Department of Urology, School of Medicine, Xiang'an Hospital of Xiamen University, Xiamen University, Xiamen, 361000, China.
School of Life Science and Technology, State Key Laboratory of Urban Water Resource and Environment, Harbin Institute of Technology, Harbin, 150001, China.
Cell Mol Life Sci. 2022 Jul 21;79(8):436. doi: 10.1007/s00018-022-04456-2.
The molecular heterogeneity of prostate cancer (PCa) gives rise to distinct tumor subclasses based on epigenetic modification and gene expression signatures. Identification of clinically actionable molecular subtypes of PCa is key to improving patient outcome, and the balance between specific pathways may influence PCa outcome. It is also urgent to identify progression-related markers through cytosine-guanine (CpG) methylation in predicting metastasis for patients with PCa.
We performed bioinformatics analysis of transcriptomic, and clinical data in an integrated cohort of 551 prostate samples. The datasets included retrospective The Cancer Genome Atlas (TCGA) and Gene Expression Omnibus (GEO) cohorts. Two algorithms, Least Absolute Shrinkage and Selector Operation and Support Vector Machine-Recursive Feature Elimination, were used to select significant CpGs.
We found that PCa progression is more likely to occur after the third year through conditional survival (CS) analysis, and prostate-specific antigen (PSA) was a better predictor of Progression-free survival (PFS) than Gleason score (GS). Our study first demonstrated that PCa tumors have distinct expression profiles based on the expression of genes involved in androgen receptor (AR) and PI3K-AKT, which influence disease outcome. Our results also indicated that there are multiple phenotypes relevant to the AR-PI3K axis in PCa, where tumors with mixed phenotype may be more aggressive or have worse outcome than quiescent phenotype. In terms of epigenetics, we obtained CpG sites and their corresponding genes which have a good predictive value of PFS. However, various evidences showed that the predictive value of CpGs corresponding genes was much lower than GpG sites in Overall survival (OS) and PFS.

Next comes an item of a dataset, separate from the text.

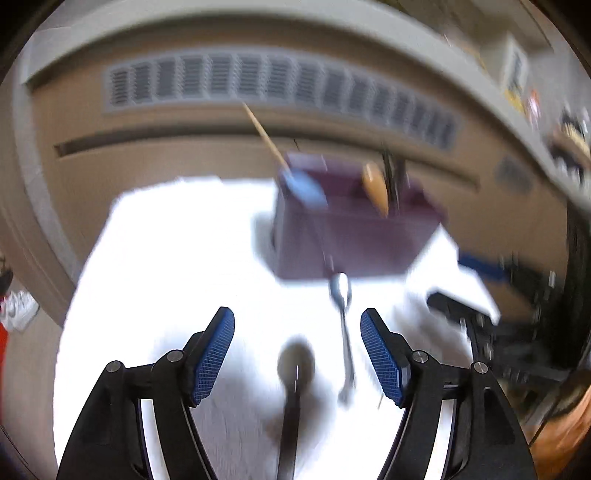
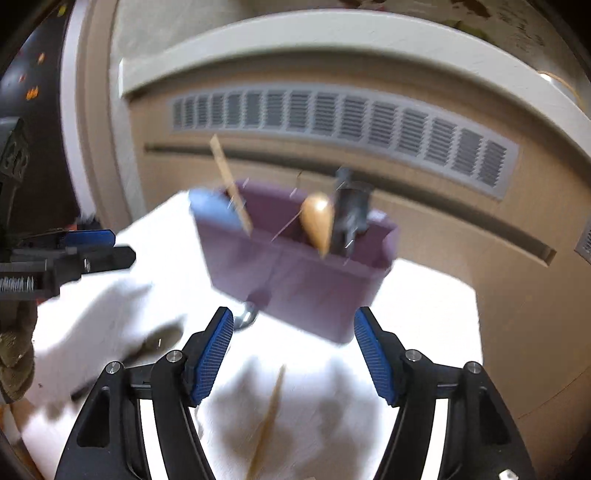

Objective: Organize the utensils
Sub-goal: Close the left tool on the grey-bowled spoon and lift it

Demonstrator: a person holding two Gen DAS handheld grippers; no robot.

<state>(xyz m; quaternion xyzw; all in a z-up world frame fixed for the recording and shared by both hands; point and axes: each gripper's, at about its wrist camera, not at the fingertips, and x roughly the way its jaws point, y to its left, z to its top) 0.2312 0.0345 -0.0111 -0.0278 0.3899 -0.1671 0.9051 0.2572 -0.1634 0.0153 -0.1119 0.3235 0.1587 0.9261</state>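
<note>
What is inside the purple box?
Sticking out of the purple box are a blue spatula with a wooden handle, a wooden spoon and a dark utensil. Their lower ends are hidden by the box wall.

A tan wall (image 1: 184, 155) fills the upper half of both frames, with a long grey vent (image 1: 280, 83) across it and a pale ledge (image 1: 258, 26) above. The white tabletop (image 1: 177, 251), glaring bright, covers the lower middle. A white shoe (image 1: 18, 308) lies at the left edge on the floor.

Motion blur smears the purple caddy (image 1: 347, 236) and its utensils.
</note>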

PCa classification specific to AR and PI3K pathways provides novel biological insight into previously established PCa subtypes and may help develop personalized therapies. Our results support the potential clinical utility of DNA methylation signatures to distinguish tumor metastasis and to predict prognosis and outcomes.

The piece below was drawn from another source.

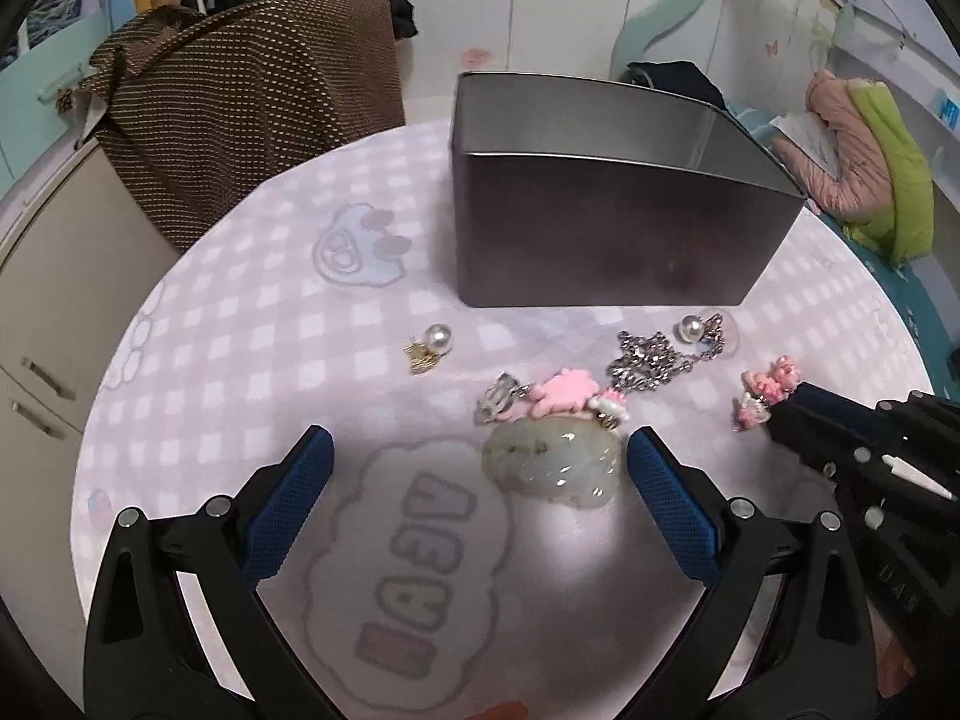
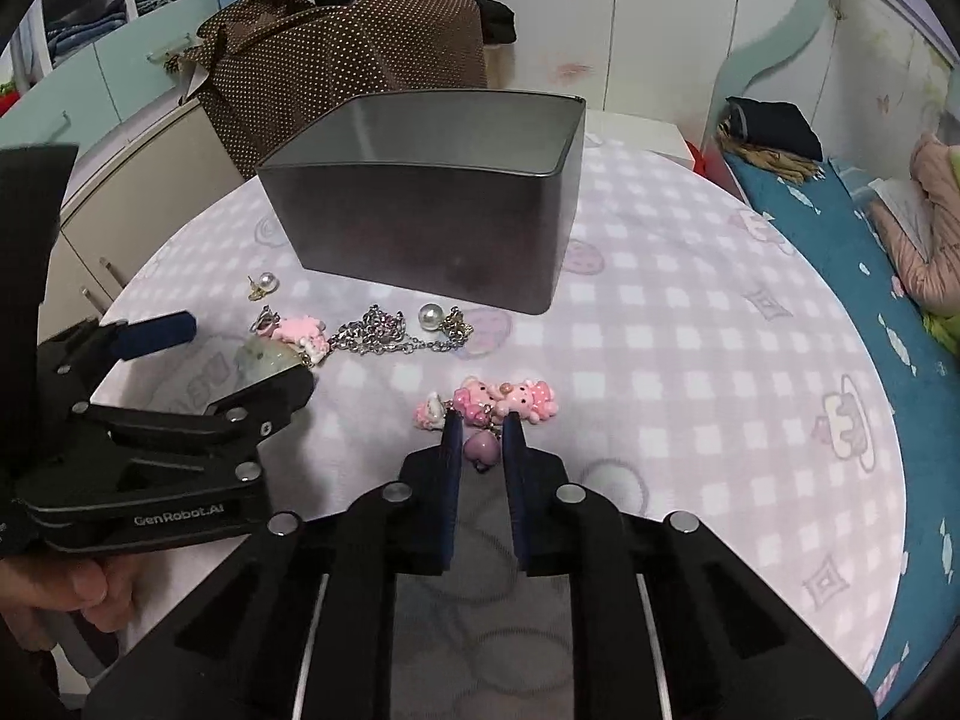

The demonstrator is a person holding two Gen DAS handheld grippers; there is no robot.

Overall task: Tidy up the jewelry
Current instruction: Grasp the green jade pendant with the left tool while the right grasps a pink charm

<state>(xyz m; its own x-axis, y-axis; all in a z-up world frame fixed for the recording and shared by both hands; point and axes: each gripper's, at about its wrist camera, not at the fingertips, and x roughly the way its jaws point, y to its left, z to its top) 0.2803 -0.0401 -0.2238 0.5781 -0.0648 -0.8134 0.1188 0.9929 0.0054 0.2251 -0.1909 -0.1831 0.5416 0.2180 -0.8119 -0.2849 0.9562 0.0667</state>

前列腺癌(PCa)的分子异质性导致基于表观遗传修饰和基因表达特征的不同肿瘤亚类。确定 PCa 的临床可操作分子亚型是改善患者预后的关键,而特定途径之间的平衡可能会影响 PCa 的结局。通过胞嘧啶-鸟嘌呤(CpG)甲基化鉴定与 PCa 转移相关的标志物对于预测患者转移也非常迫切。

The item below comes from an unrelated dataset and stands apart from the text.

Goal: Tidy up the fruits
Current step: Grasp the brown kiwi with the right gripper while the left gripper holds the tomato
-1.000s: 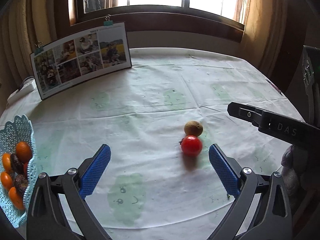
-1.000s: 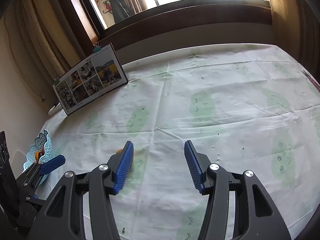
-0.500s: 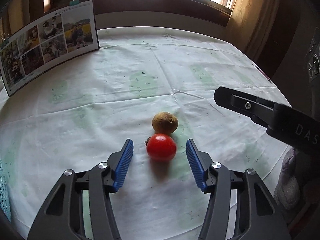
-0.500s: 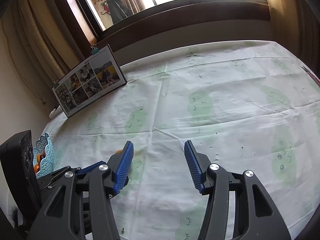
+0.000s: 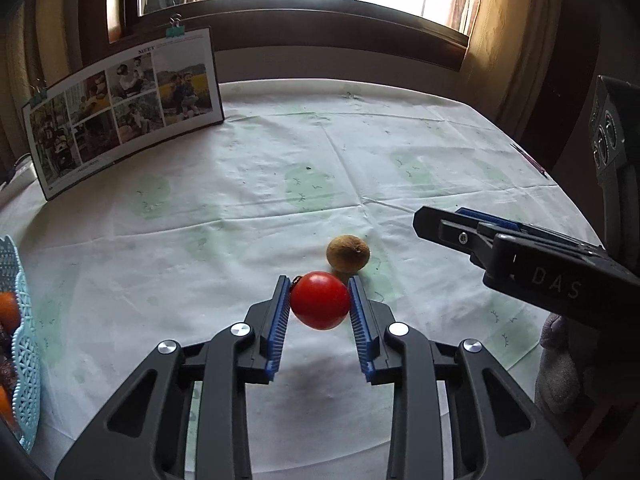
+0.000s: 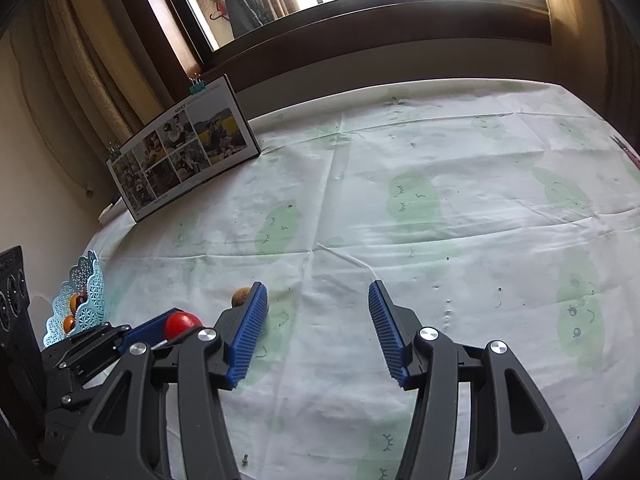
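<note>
While my left gripper [image 5: 320,306] pinched the tomato [image 5: 320,300] between both blue pads, its shadow on the cloth below suggested it was lifted clear; the load was one fruit in transit.

Item two, the kiwi [image 5: 347,253], lay on the tablecloth [image 5: 260,184] just beyond my left fingertips, uncollected. My right gripper [image 6: 318,334] hung spread and empty, the kiwi beside its left finger. The basket [image 5: 22,344], far to the left of my left fingers, already held several fruits. Judged remaining: two deliveries.

Black grippers [image 5: 320,312] — ribbed blue pads [image 5: 275,328]
</note>
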The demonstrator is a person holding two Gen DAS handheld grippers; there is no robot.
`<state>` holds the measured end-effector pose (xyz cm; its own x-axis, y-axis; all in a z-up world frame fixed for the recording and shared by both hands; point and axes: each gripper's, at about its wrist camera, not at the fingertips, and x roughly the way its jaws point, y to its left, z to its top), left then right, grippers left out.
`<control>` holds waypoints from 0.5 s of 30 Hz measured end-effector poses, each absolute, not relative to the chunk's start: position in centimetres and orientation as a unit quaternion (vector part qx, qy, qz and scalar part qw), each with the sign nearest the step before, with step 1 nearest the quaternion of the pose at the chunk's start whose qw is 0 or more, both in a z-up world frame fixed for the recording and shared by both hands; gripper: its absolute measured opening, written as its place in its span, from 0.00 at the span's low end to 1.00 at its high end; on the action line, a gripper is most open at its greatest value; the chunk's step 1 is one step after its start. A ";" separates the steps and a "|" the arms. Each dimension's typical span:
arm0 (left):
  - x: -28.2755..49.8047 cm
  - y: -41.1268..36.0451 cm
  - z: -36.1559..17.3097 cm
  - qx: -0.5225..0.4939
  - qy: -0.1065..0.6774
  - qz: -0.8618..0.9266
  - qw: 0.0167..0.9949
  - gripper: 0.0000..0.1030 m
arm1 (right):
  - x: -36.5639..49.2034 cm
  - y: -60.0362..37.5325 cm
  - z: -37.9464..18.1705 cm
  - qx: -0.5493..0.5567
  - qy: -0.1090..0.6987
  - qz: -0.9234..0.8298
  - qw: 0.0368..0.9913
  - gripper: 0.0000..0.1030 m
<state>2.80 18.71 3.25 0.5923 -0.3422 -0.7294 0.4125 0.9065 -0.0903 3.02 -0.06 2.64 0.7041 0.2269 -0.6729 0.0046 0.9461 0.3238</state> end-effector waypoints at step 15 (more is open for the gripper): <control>0.6 24.5 6.2 0.014 0.344 -0.144 0.928 0.29 | 3.2 3.7 2.4 0.091 0.397 0.088 0.909 0.52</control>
<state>0.59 24.50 6.20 0.7216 -0.2585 -0.6422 0.2771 0.9580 -0.0743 3.17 3.71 2.39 0.6688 0.2314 -0.7065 -0.0876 0.9682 0.2343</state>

我们对 551 例前列腺样本的转录组学和临床数据进行了生物信息学分析。这些数据集包括回顾性的癌症基因组图谱(TCGA)和基因表达综合数据库(GEO)队列。我们使用了两种算法,最小绝对收缩和选择算子(LASSO)和支持向量机-递归特征消除(SVM-RFE)来选择显著的 CpG。
我们通过条件生存(CS)分析发现,PCa 进展更有可能在第三年后发生,前列腺特异性抗原(PSA)比 Gleason 评分(GS)更能预测无进展生存期(PFS)。我们的研究首次表明,PCa 肿瘤根据参与雄激素受体(AR)和 PI3K-AKT 的基因表达具有不同的表达谱,这些基因影响疾病结局。我们的结果还表明,PCa 中存在与 AR-PI3K 轴相关的多种表型,其中混合表型的肿瘤可能比静止表型更具侵袭性或预后更差。在表观遗传学方面,我们获得了对 PFS 有良好预测价值的 CpG 位点及其相应基因。然而,各种证据表明,CpGs 对应基因在总体生存(OS)和 PFS 中的预测价值远低于 GpG 位点。
针对 AR 和 PI3K 途径的 PCa 分类为以前确定的 PCa 亚型提供了新的生物学见解,并可能有助于开发个性化治疗方法。我们的结果支持 DNA 甲基化特征用于区分肿瘤转移和预测预后和结局的潜在临床应用。